- [Problem]
Return the data that follows exactly as it appears. Pictures do not belong in the copy.
[Opening Provided material section]
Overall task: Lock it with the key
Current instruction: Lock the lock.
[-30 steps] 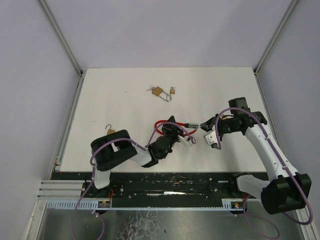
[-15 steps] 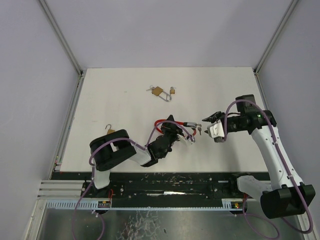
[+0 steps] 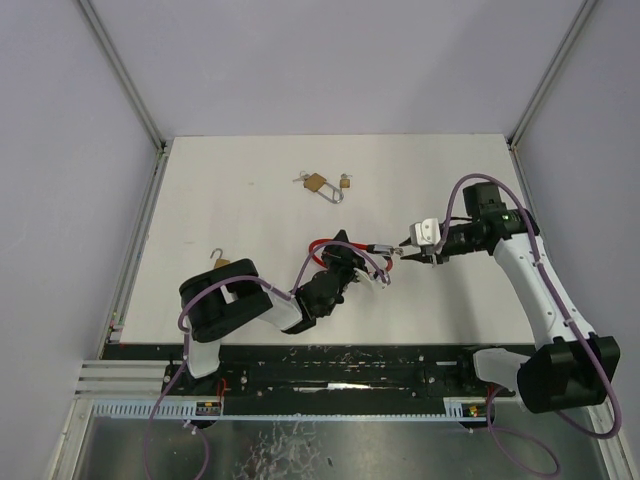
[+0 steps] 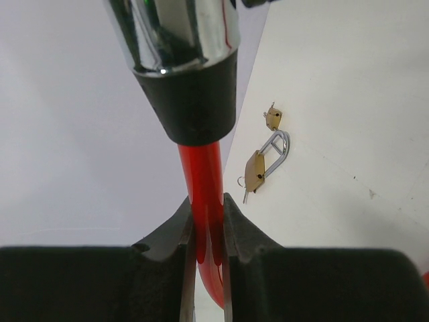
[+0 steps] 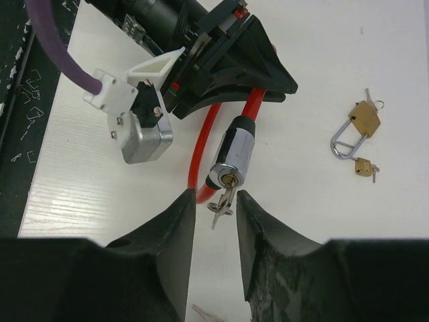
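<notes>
Right wrist view: the right fingers (image 5: 175, 231) stand apart, one on each side of the small silver key (image 5: 222, 200) that sits in the keyhole of the chrome lock cylinder (image 5: 231, 157). A sliver of desk shows between the key and the finger on the left of this view, so they flank the key and do not visibly pinch it. A further key hangs from the same ring, just below the cylinder's face. The cylinder caps a red plastic-coated cable (image 5: 201, 144) that loops back toward the other arm. In the left wrist view the left fingers (image 4: 175, 225) are clamped tight on that cable just behind the cylinder's black collar. From the top view the lock lies near the middle of the white desk (image 3: 250, 220), between the two arms. A brass padlock with a steel shackle (image 3: 316, 183) and a smaller brass padlock (image 3: 345, 182) lie well apart from it, farther up the desk.
</notes>
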`<move>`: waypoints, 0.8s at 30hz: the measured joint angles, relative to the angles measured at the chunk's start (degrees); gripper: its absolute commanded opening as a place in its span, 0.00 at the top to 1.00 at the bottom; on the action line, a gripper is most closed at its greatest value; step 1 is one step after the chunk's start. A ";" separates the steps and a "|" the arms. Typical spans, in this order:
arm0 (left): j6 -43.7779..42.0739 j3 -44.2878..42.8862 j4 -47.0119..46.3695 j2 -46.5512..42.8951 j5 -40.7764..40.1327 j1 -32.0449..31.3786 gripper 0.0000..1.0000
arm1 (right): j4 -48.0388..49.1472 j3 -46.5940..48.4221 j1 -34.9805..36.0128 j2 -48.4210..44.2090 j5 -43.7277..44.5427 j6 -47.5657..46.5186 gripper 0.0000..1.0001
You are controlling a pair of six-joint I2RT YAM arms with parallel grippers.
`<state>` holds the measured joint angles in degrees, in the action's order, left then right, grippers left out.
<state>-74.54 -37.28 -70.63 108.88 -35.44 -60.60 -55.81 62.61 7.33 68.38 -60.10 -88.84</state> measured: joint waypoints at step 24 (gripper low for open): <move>0.37 -0.22 1.75 -0.26 -0.09 -0.02 1.00 | 4.44 -0.98 0.02 3.72 1.97 1.09 1.00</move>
<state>-74.17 -37.50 -68.88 108.62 -35.53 -60.62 -51.37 61.63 7.35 72.10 -58.13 -87.74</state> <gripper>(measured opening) 0.119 0.016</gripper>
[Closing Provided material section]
- [Answer for this exercise]
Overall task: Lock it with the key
Current instruction: Lock the lock.
[-30 steps] 
[-15 steps] 
[+0 steps] 
[+0 steps] 
[+0 steps] 
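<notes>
Right wrist view: the right fingers (image 5: 175, 231) stand apart, one on each side of the small silver key (image 5: 222, 200) that sits in the keyhole of the chrome lock cylinder (image 5: 231, 157). A sliver of desk shows between the key and the finger on the left of this view, so they flank the key and do not visibly pinch it. A further key hangs from the same ring, just below the cylinder's face. The cylinder caps a red plastic-coated cable (image 5: 201, 144) that loops back toward the other arm. In the left wrist view the left fingers (image 4: 175, 225) are clamped tight on that cable just behind the cylinder's black collar. From the top view the lock lies near the middle of the white desk (image 3: 250, 220), between the two arms. A brass padlock with a steel shackle (image 3: 316, 183) and a smaller brass padlock (image 3: 345, 182) lie well apart from it, farther up the desk.
</notes>
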`<move>`: waypoints, 0.8s at 30hz: the measured joint angles, relative to the angles measured at the chunk's start (degrees); gripper: its absolute commanded opening as a place in its span, 0.00 at the top to 1.00 at the bottom; on the action line, a gripper is most closed at its greatest value; step 1 is one step after the chunk's start. A ";" separates the steps and a "|" the arms. Typical spans, in this order:
arm0 (left): j6 -43.7779..42.0739 j3 -44.2878..42.8862 j4 -47.0119..46.3695 j2 -46.5512..42.8951 j5 -40.7764..40.1327 j1 -32.0449..31.3786 gripper 0.0000..1.0000
arm1 (right): j4 -48.0388..49.1472 j3 -46.5940..48.4221 j1 -34.9805..36.0128 j2 -48.4210..44.2090 j5 -43.7277..44.5427 j6 -47.5657..46.5186 gripper 0.0000..1.0001
You are controlling a pair of six-joint I2RT YAM arms with parallel grippers.
`<state>` holds the measured joint angles in degrees, in the action's order, left then right, grippers left out.
<state>-74.54 -37.28 -70.63 108.88 -35.44 -60.60 -55.81 62.61 7.33 68.38 -60.10 -88.84</state> measured: joint waypoints at step 24 (gripper low for open): <move>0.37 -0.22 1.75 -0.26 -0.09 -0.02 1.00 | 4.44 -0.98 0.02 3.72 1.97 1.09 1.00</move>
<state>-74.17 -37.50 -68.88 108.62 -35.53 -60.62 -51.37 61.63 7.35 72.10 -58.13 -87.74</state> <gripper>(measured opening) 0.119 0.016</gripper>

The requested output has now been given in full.